23.11.07 - Vista Content Protection Controlled By Hollywood
In case you didnt know, Vista comes with something called 'Content Protection'. Hollywood pressured microsoft enough for them to disable a lot of functions that you would expect from the latest 21st century OS.
Quote:
Say you've just bought Pink Floyd's “The Dark Side of the Moon”, released as a Super Audio CD (SACD) in its 30th anniversary edition in 2003, and you want to play it under Vista (I'm just using SACD as a representative example of protected audio content because it's a well-known technology, in practice Sony has refused to license it for playback on PCs).
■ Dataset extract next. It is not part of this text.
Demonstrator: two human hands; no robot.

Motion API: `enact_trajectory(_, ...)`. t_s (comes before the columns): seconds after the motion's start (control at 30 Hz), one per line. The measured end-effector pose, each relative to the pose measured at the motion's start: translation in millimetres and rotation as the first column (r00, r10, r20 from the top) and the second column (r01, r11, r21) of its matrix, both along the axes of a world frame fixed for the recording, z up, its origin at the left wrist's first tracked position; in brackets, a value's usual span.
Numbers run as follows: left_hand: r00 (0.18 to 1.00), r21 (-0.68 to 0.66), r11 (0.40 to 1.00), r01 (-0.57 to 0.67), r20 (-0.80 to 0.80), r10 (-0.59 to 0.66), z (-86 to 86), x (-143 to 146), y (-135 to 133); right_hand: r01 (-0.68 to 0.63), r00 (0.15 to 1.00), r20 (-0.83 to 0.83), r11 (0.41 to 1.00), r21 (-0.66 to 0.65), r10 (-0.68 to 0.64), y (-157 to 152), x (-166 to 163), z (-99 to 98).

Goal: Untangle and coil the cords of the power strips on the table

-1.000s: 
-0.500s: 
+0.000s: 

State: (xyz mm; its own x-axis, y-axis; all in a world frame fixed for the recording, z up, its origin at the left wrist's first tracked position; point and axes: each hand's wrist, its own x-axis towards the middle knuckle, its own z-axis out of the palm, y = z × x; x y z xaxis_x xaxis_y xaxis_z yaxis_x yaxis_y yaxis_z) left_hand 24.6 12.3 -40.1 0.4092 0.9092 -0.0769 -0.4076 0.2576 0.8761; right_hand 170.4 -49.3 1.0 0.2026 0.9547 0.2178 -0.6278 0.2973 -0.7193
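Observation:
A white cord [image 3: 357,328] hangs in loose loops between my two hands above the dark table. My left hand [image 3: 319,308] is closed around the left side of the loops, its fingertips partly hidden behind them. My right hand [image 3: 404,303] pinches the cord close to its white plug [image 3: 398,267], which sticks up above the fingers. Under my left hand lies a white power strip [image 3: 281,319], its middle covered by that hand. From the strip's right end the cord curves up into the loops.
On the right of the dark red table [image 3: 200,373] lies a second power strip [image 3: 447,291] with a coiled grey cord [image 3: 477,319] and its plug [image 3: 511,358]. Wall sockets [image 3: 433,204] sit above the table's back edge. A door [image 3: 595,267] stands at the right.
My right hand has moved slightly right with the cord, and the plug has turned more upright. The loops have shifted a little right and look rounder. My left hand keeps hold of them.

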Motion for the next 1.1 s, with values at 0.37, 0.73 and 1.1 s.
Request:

Since the S/PDIF link to your amplifier/speakers is regarded as insecure for playing the SA content, Vista would disable it, and you'd end up hearing a performance by Marcel Marceau instead of Pink Floyd.
Alongside the all-or-nothing approach of disabling output, Vista requires that any interface that provides high-quality output degrade the signal quality that passes through it if premium content is present. This is done through a “constrictor” that downgrades the signal to a much lower-quality one, then up-scales it again back to the original spec, but with a significant loss in quality. So if you're using an expensive new LCD display fed from a high-quality DVI signal on your video card and there's protected content present, the picture you're going to see will be, as the spec puts it, “slightly fuzzy”, a bit like a 10-year-old CRT monitor that you picked up for $2 at a yard sale (see the Quotes for real-world examples of this). In fact the specification specifically still allows for old VGA analog outputs, but even that's only because disallowing them would upset too many existing owners of analog monitors. In the future even analog VGA output will probably have to be disabled. The only thing that seems to be explicitly allowed is the extremely low-quality TV-out, provided that Macrovision is applied to it (see the Decreased System Reliability section for further discussion of Macrovision problems with Windows).
If you have even more money to burn, you can go for the largest (conventional) computer monitor made, the Samsung's stupidly large (for a computer monitor) 46? SyncMaster 460PN. Again though, Vista won't display HD content on it, turning your $4,000 purchase into a still-image picture frame.
...So if you design a new security system, you can't get it supported in Windows Vista until well-known computer security experts like MGM, 20th Century-Fox, and Disney give you the go-ahead (this gives a whole new meaning to the term “Mickey-Mouse security”). It's absolutely astonishing to find paragraphs like this in what are supposed to be Windows technical documents, since it gives Hollywood studios veto rights over Windows security mechanisms.
This document details why people have been against Vista from the start.
It runs perfectly fine but its what you don't know thats gonna bite you in the ass.
I think its time that somebody wrote a beginners guide to linux so that the world can stick 2 fingers up at Bill Gates & his multi Billion Dollar monopoly.
I'd agree with you PCA, i'd heard this has 'rumour' a year ago but it all got shot down. Its highly dubious in places as far as i can see. The article references mostly sources from before vista came out, speculative or hear-say from PR agents.
There's some terrible DRM concepts in vista, but as was my understanding its grade A plop that hardware is locked out in any way, or in a way that can't be completely bypassed by software.
ie. if powerDVD bypasses the encryption on bluray, you have complete access to outputting over hdmi
I have absolutely no problems outputting digital audio over S/PDIF thus far, yet an entire section of that article says vista doesn't let me do what vista is already doing.
So I'm a little confused too; i heard this all when vista was in beta, and during the initial period where they produced all those bullshit benchmarking specs showing how 'bad' vista was. This is the first thing since then I've reclaiming these arguments. Modern benchmarking stats have done a uturn.
It kind of annoys me in a way, vista has sold way beyond expectations and has a higher market penetration than XP at this point in its life cycle.
I don't suppose anyone has any definite answer to the veridity of this article's claim? cuz I'd have to make a more concerted effort to switch to linux or stay with xp if it's actually true.
Maybe it is the new marketing strategy of Microsoft. Let others say how bad their product is and than let the product turn out to be much better than expected.
People reading things like that will reconsider their thoughts and maybe buy the product they didn't wanted at first.